Botrytis is a genus of anamorphic fungi in the family Sclerotiniaceae. Botrytis (also known as grey mold) belongs to the group hyphomycetes and has about 30 different species. It is a plant parasite as well as saprophytes on both agricultural and forest trees. It produces stout, dark, branching conidiophores that bear clusters of paler conidia (grey in mass) on denticles from apical ampullae. It is a common outdoor fungus and can be detected in spore trap samples. The fungus is often found growing on indoor plants. Although no mycotoxin has been reported from this fungus, it may cause hay fever, asthma and keratomycosis. The most common species is B. cinerea, which is a plant pathogen causing gray mould on a very broad range of hosts including some common ornamental plants, such as geranium, begonia, rose, lily, dogwood, rhododendron, dahlia, magnolia, camellia and fruits and produce.

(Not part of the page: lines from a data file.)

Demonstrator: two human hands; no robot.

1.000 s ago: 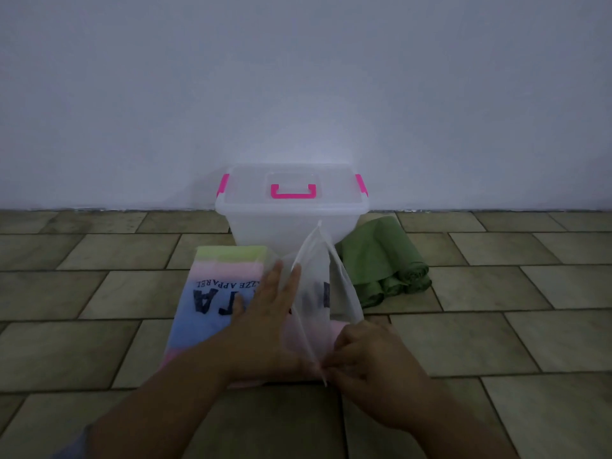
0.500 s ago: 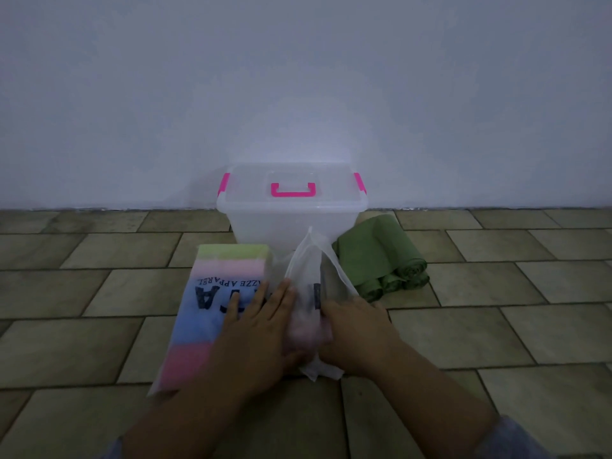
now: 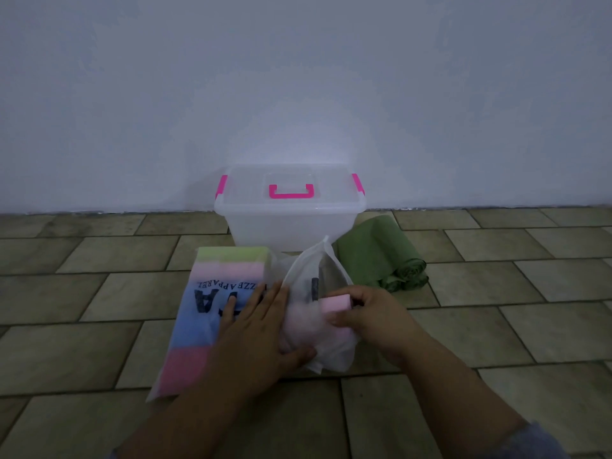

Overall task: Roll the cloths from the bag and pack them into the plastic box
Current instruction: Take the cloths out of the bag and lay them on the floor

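While my left hand (image 3: 261,329) lay flat, fingers spread, pressing the translucent bag (image 3: 318,276) against the tiled floor (image 3: 496,326), my right hand (image 3: 374,321) pinched a folded pink cloth (image 3: 334,304) at the bag's raised mouth, thumb below, fingers curled over. Stacked cloths (image 3: 228,270) showed through the bag's printed side. Behind stood the plastic box (image 3: 291,223), lid closed, against the wall (image 3: 298,77). Green rolled cloths (image 3: 381,260) lay just right of it.

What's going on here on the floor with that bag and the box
A person is pulling a folded pink cloth out of a translucent bag with the right hand, while the left hand presses the bag flat. The plastic box behind is closed, with rolled green cloths beside it.
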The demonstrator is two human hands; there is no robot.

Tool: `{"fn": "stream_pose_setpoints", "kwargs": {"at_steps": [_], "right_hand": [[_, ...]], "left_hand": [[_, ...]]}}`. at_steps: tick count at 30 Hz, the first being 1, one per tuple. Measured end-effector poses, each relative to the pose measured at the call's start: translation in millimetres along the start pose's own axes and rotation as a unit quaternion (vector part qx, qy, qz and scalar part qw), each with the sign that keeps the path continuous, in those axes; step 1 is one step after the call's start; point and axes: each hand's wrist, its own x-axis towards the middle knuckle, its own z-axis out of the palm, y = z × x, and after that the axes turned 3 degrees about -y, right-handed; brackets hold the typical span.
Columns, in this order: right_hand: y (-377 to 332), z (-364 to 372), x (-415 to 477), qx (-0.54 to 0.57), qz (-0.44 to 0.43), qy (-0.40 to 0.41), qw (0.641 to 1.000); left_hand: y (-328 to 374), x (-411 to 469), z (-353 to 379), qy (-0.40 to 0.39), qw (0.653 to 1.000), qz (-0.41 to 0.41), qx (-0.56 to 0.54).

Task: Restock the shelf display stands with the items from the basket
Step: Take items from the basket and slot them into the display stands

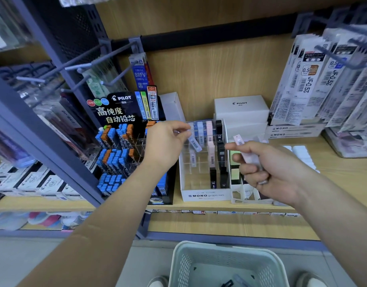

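Dropping a lead case into the MONO stand while the other hand is holding the spares

The left hand point(166, 141) is pinching a pale lead case point(194, 143) between thumb and fingers point(178, 126), tilting it over the MONO stand point(206, 196), probably to line it up with an open slot in the left columns, where several cells are showing bare. The right hand point(269, 170) is curling its fingers round a small bundle of spare cases point(238, 140), keeping them near the stand so the next one is ready. The basket point(199, 245) is sitting on the floor below the shelf, with a few items lying in it. The Pilot stand point(116, 112) is crowding the left side, a white box point(240, 108) is standing behind, and hanging refill packs point(309, 83) are looming at the right; the black cases already slotted are narrowing the way in.
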Motion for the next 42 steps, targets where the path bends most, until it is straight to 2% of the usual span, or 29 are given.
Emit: {"fn": "stream_pose_setpoints", "kwargs": {"at_steps": [8,13,18,25,33,40,42], "right_hand": [[0,-3,0,-0.017,-0.009,-0.008,1.0],[-1,-7,-4,-0.018,-0.009,-0.012,1.0],[-2,-12,-7,-0.014,-0.011,-0.012,1.0],[-3,-12,-11,-0.045,-0.01,-0.024,0.999],[-2,-14,-13,-0.033,0.0,-0.037,0.999],[-1,-16,-17,-0.034,-0.008,-0.024,0.999],[-1,-16,-17,-0.045,-0.014,-0.017,0.999]], "left_hand": [[9,16,7,0.022,1.0,0.02,-0.003],[12,21,13,0.026,0.998,0.06,0.015],[14,28,8,0.052,0.997,0.056,-0.008],[1,24,25,0.005,0.991,0.101,0.09],[-20,30,38,0.029,0.954,0.215,0.205],[-18,30,41,0.034,0.957,0.216,0.19],[-8,26,37,0.033,0.965,0.191,0.178]]}}
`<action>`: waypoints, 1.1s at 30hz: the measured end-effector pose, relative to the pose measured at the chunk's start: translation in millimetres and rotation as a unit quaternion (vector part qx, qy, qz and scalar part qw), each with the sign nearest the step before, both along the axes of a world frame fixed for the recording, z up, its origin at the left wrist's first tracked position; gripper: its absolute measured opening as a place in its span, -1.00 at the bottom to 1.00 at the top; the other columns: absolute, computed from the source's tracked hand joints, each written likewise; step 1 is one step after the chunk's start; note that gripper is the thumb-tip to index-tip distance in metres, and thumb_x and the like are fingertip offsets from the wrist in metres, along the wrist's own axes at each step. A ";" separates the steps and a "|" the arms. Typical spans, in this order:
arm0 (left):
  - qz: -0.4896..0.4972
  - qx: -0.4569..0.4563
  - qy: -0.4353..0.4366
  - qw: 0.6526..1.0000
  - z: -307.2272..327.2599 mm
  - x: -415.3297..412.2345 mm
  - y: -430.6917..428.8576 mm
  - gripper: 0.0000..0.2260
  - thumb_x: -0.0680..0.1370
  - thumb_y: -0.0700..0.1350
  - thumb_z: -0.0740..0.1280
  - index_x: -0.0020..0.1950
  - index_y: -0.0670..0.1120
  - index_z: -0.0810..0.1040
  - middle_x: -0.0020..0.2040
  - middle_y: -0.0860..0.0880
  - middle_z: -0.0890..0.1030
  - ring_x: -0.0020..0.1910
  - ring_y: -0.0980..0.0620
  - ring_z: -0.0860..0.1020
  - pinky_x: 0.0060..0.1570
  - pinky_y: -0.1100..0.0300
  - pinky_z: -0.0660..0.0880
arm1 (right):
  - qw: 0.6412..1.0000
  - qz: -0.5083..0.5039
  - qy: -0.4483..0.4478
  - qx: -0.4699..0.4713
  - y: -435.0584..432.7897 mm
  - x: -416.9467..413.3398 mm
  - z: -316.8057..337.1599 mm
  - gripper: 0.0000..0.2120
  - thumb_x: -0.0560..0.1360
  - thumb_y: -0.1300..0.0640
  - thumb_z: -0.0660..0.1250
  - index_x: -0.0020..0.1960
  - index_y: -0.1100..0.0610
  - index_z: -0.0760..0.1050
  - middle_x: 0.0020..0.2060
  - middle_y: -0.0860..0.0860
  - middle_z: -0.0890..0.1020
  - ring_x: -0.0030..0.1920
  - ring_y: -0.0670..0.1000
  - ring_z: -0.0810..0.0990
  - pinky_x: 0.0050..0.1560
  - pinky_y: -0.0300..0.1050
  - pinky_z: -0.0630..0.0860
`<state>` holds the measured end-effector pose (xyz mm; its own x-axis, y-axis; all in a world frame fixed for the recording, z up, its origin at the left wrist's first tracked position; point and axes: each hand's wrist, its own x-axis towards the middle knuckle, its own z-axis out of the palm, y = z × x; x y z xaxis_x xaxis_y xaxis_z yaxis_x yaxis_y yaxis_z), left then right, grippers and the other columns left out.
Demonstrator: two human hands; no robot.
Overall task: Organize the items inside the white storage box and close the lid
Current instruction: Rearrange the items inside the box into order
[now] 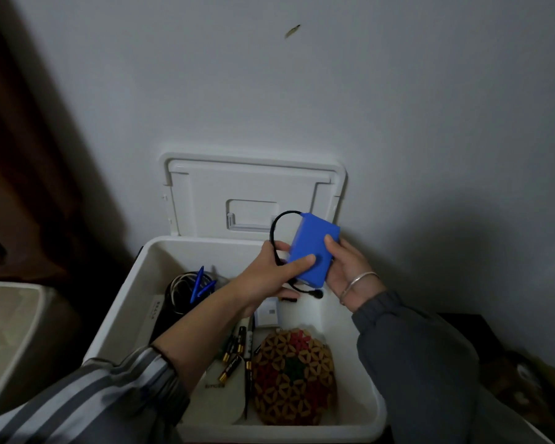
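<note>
A blue pack (313,251) is being grasped by the left hand (269,274) and the right hand (350,270) over the back edge of the white box (138,283), whose lid (253,184) is standing open.

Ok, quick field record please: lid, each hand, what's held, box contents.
lid: open, upright against the wall
left hand: grips blue battery pack, thumb on its face
right hand: grips the pack's right side
blue battery pack: above white storage box, black cable looped from it
contents: loose batteries, patterned trivet, coiled cables, small white carton
</note>
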<state>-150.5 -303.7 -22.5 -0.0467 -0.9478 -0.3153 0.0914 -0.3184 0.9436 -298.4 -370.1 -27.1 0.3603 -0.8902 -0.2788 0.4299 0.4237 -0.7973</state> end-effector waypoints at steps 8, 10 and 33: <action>0.059 0.011 -0.285 0.957 -11.2 -0.9 11.8 -0.65 0.45 0.04 0.44 0.02 -0.10 0.36 -0.23 -0.09 0.67 -0.30 -0.05 0.65 -0.29 0.08 0.61 | 0.821 -0.012 0.500 -0.275 4.0 -25.0 -21.7 -0.72 0.52 0.08 0.33 0.18 0.20 0.51 0.15 0.13 0.57 0.14 0.04 0.51 0.23 -0.04 0.43; 0.015 0.015 -0.410 0.912 -21.0 -6.2 16.2 -0.66 0.46 0.04 0.41 -0.02 -0.11 0.33 -0.22 -0.05 0.60 -0.28 -0.01 0.58 -0.34 0.10 0.53 | 0.754 -0.013 0.566 -0.333 0.3 -39.9 -25.8 -0.60 0.49 0.10 0.37 0.28 0.22 0.44 0.22 0.15 0.51 0.24 0.11 0.46 0.27 -0.03 0.38; -0.006 -0.028 -0.523 0.852 -82.4 -65.8 -12.1 -0.68 0.54 0.01 0.28 0.15 -0.16 0.31 0.04 -0.15 0.60 0.00 -0.15 0.58 -0.23 0.12 0.38 | 0.553 0.025 0.704 -0.446 19.7 -50.8 -27.6 -0.66 0.45 0.18 0.39 0.19 0.27 0.52 0.17 0.21 0.55 0.20 0.20 0.51 0.21 0.01 0.44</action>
<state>-216.2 -315.8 -104.9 0.2225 -0.9641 -0.1448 -0.8118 -0.2655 0.5201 -349.3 -350.4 -54.8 0.3750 -0.8988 0.2272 -0.8764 -0.4236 -0.2293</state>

When this family of fungus infests grapes, it is responsible for the Noble Rot or "botrytized" flavour effect that is considered favourable in winemaking. This fungus is mainly of outdoor origin, although it may be from growth on fruits or flowers brought in from outdoors. Some houseplants can be infected by this fungus, such as cyclamen, poinsettia, chrysanthemum, and gerbera. Other species of Botrytis may be present, such as B. peoniae on peonies, B. squamosa on onion, and B. tulipae on tulips. These species of Botrytis share some common characteristics in pathology and ecology.

The generic name Botrytis is derived from the Greek bótrys ("cluster of", "grapes") and the Latin suffix -itis ("like").

==Species==

- Botrytis aclada
- Botrytis allii
- Botrytis allii-fistulosi
- Botrytis ampelophila
- Botrytis anacardii
- Botrytis anthophila
- Botrytis argillacea
- Botrytis arisaemae
- Botrytis artocarpi
- Botrytis bifurcata
- Botrytis bryi
- Botrytis capsularum
- Botrytis carnea
- Botrytis caroliniana
- Botrytis carthami
- Botrytis cercosporaecola
- Botrytis cercosporicola
- Botrytis cinerea
- Botrytis citricola
- Botrytis citrina
- Botrytis convallariae
- Botrytis croci
- Botrytis cryptomeriae
- Botrytis densa
- Botrytis diospyri
- Botrytis elliptica
- Botrytis fabae
- Botrytis fabiopsis
- Botrytis galanthina
- Botrytis gladioli
- Botrytis gossypina
- Botrytis hormini
- Botrytis hyacinthi
- Botrytis isabellina
- Botrytis latebricola
- Botrytis liliorum
- Botrytis limacidae
- Botrytis luteobrunnea
- Botrytis lutescens
- Botrytis mali
- Botrytis monilioides
- Botrytis necans
- Botrytis paeoniae
- Botrytis peronosporoides
- Botrytis pistiae
- Botrytis platensis
- Botrytis pruinosa
- Botrytis pseudocinerea
- Botrytis pyramidalis
- Botrytis rivoltae
- Botrytis rosea
- Botrytis rubescens
- Botrytis rudiculoides
- Botrytis sekimotoi
- Botrytis septospora
- Botrytis setuligera
- Botrytis sinoallii
- Botrytis sonchina
- Botrytis splendida
- Botrytis squamosa
- Botrytis taxi
- Botrytis terrestris
- Botrytis tracheiphila
- Botrytis trifolii
- Botrytis tulipae
- Botrytis viciae-hirsutae
- Botrytis yuae

== Conidia ==
Conidia colorless, gray to pale brown, smooth, ellipsoidal, obovoid, or subspherical, mostly nonseptate. With the presence of a conidiophore, it is not difficult to identify this genus. However, it is a quite challenging to identify its conidia in the samples of spore count. Conidia of this genus are often described as unidentified fungal spores.

== Conidiophore ==
Conidiophores gray to brown, straight or flexuous, smooth, branched, often dichotomously or trichotomously, with branch ends often enlarged. A conidiophore forms a long stipe and a dense head.